• [WORK REQUEST]
Make an exact copy of every entry, from the first line to the last.

• [EXERCISE DATA]
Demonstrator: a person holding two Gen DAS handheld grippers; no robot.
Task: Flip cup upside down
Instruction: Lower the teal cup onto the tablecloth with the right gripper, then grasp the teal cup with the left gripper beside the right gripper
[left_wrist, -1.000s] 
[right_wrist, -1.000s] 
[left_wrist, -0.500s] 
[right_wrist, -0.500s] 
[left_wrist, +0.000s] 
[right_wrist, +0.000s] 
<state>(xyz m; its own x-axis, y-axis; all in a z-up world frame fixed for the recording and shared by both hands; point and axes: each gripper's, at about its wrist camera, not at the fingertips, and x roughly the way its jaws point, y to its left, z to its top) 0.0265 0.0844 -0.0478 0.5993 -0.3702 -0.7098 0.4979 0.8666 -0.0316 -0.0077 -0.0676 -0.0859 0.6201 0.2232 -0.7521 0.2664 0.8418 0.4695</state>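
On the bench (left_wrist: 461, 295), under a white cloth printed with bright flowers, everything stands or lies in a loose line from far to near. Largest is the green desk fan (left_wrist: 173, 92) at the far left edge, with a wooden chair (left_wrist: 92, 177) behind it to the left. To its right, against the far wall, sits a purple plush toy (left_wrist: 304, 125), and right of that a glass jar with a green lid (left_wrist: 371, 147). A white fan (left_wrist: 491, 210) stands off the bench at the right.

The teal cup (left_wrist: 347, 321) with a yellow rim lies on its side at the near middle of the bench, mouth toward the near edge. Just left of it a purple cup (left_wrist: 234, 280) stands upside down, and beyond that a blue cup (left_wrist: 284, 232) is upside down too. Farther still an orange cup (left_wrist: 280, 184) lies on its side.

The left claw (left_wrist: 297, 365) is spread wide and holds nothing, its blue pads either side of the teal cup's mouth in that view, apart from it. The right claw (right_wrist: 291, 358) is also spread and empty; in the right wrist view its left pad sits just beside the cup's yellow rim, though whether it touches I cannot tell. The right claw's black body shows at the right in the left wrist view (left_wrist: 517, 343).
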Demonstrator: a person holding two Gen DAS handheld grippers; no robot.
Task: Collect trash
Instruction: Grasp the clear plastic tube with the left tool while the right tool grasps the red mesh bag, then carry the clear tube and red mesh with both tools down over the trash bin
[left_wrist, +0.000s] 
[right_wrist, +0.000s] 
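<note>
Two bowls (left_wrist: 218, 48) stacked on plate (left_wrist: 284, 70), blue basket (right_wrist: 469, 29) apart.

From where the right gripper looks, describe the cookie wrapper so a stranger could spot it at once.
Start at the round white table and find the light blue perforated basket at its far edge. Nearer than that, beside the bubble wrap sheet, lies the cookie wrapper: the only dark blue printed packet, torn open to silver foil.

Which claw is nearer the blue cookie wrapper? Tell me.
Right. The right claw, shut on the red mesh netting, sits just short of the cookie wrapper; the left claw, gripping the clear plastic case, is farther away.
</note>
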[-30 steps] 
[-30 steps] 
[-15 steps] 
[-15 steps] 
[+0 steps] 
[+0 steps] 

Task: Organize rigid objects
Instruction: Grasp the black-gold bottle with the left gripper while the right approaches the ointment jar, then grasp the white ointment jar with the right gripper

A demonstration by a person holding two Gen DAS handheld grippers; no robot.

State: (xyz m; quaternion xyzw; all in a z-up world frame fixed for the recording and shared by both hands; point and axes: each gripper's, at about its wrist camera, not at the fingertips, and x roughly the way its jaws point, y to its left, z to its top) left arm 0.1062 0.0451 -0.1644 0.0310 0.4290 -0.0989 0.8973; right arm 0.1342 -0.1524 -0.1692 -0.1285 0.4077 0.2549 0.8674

• [FINAL ANSWER]
Demonstrator: a person holding two Gen DAS handheld grippers; no robot.
Task: Flip cup upside down
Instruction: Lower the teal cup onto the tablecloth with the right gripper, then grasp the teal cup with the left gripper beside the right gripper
[left_wrist, -1.000s] 
[right_wrist, -1.000s] 
[left_wrist, -0.500s] 
[right_wrist, -0.500s] 
[left_wrist, +0.000s] 
[right_wrist, +0.000s] 
<state>(xyz m; its own x-axis, y-axis; all in a z-up world frame fixed for the recording and shared by both hands; point and axes: each gripper's, at about its wrist camera, not at the fingertips, and x roughly the way its jaws point, y to its left, z to its top) 0.0265 0.0844 -0.0478 0.5993 -0.3702 -0.7098 0.4979 0.8666 -0.0316 -0.0077 -0.0676 -0.0859 0.6201 0.2232 -0.7521 0.2664 0.8418 0.4695</state>
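On the bench (left_wrist: 461, 295), under a white cloth printed with bright flowers, everything stands or lies in a loose line from far to near. Largest is the green desk fan (left_wrist: 173, 92) at the far left edge, with a wooden chair (left_wrist: 92, 177) behind it to the left. To its right, against the far wall, sits a purple plush toy (left_wrist: 304, 125), and right of that a glass jar with a green lid (left_wrist: 371, 147). A white fan (left_wrist: 491, 210) stands off the bench at the right.

The teal cup (left_wrist: 347, 321) with a yellow rim lies on its side at the near middle of the bench, mouth toward the near edge. Just left of it a purple cup (left_wrist: 234, 280) stands upside down, and beyond that a blue cup (left_wrist: 284, 232) is upside down too. Farther still an orange cup (left_wrist: 280, 184) lies on its side.

The left claw (left_wrist: 297, 365) is spread wide and holds nothing, its blue pads either side of the teal cup's mouth in that view, apart from it. The right claw (right_wrist: 291, 358) is also spread and empty; in the right wrist view its left pad sits just beside the cup's yellow rim, though whether it touches I cannot tell. The right claw's black body shows at the right in the left wrist view (left_wrist: 517, 343).
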Demonstrator: a person holding two Gen DAS handheld grippers; no robot.
Task: Collect trash
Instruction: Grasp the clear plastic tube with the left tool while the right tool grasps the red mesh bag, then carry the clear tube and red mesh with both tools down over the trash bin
[left_wrist, +0.000s] 
[right_wrist, +0.000s] 
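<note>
Two bowls (left_wrist: 218, 48) stacked on plate (left_wrist: 284, 70), blue basket (right_wrist: 469, 29) apart.

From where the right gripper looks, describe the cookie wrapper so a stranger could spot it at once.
Start at the round white table and find the light blue perforated basket at its far edge. Nearer than that, beside the bubble wrap sheet, lies the cookie wrapper: the only dark blue printed packet, torn open to silver foil.

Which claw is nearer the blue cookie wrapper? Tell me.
Right. The right claw, shut on the red mesh netting, sits just short of the cookie wrapper; the left claw, gripping the clear plastic case, is farther away.
</note>
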[-30 steps] 
[-30 steps] 
[-15 steps] 
[-15 steps] 
[+0 steps] 
[+0 steps] 

Task: Organize rigid objects
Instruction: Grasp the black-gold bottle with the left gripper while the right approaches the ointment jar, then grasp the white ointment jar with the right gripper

A demonstration by a person holding two Gen DAS handheld grippers; no robot.

State: (xyz m; quaternion xyzw; all in a z-up world frame fixed for the recording and shared by both hands; point and axes: each gripper's, at about its wrist camera, not at the fingertips, and x roughly the way its jaws point, y to its left, z to its top) left arm 0.1062 0.0451 -0.1644 0.0310 0.4290 -0.0989 0.8973; right arm 0.1342 -0.1524 -0.1692 -0.1285 0.4077 0.2549 0.8674

As written, the answer is complete.